→ **What to do**
Write out all the data below exactly.

→ **Input data**
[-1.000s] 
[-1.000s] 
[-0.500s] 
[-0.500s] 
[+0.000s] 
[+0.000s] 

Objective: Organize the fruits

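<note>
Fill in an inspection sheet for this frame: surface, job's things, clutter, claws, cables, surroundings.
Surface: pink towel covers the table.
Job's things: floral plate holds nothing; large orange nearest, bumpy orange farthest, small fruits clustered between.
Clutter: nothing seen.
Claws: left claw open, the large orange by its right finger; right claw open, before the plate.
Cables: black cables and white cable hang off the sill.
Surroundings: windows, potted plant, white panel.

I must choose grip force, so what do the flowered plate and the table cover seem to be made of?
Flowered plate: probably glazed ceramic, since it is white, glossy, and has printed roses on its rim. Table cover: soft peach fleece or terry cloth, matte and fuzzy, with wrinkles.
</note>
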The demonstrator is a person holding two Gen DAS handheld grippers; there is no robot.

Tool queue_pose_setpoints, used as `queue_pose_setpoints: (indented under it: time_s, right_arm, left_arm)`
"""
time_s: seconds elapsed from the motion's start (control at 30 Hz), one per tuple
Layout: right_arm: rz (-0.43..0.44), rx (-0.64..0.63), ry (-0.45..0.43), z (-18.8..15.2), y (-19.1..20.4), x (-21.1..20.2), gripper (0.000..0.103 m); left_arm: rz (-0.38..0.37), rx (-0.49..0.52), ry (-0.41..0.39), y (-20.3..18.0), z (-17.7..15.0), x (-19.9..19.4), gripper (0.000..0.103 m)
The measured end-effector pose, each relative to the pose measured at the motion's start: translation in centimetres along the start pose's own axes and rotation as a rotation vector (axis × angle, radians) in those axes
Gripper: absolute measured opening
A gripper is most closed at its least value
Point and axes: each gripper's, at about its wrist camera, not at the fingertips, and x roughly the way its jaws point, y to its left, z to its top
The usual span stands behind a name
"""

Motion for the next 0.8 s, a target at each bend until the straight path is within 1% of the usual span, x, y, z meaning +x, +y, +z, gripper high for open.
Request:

→ **Written reply**
[-1.000s] 
[-1.000s] 
[-0.500s] 
[-0.500s] 
[+0.000s] 
[+0.000s] 

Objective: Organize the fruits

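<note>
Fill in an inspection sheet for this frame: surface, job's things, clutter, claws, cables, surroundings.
Surface: pink towel covers the table.
Job's things: floral plate holds nothing; large orange nearest, bumpy orange farthest, small fruits clustered between.
Clutter: nothing seen.
Claws: left claw open, the large orange by its right finger; right claw open, before the plate.
Cables: black cables and white cable hang off the sill.
Surroundings: windows, potted plant, white panel.

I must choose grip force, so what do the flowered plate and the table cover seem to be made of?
Flowered plate: probably glazed ceramic, since it is white, glossy, and has printed roses on its rim. Table cover: soft peach fleece or terry cloth, matte and fuzzy, with wrinkles.
</note>
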The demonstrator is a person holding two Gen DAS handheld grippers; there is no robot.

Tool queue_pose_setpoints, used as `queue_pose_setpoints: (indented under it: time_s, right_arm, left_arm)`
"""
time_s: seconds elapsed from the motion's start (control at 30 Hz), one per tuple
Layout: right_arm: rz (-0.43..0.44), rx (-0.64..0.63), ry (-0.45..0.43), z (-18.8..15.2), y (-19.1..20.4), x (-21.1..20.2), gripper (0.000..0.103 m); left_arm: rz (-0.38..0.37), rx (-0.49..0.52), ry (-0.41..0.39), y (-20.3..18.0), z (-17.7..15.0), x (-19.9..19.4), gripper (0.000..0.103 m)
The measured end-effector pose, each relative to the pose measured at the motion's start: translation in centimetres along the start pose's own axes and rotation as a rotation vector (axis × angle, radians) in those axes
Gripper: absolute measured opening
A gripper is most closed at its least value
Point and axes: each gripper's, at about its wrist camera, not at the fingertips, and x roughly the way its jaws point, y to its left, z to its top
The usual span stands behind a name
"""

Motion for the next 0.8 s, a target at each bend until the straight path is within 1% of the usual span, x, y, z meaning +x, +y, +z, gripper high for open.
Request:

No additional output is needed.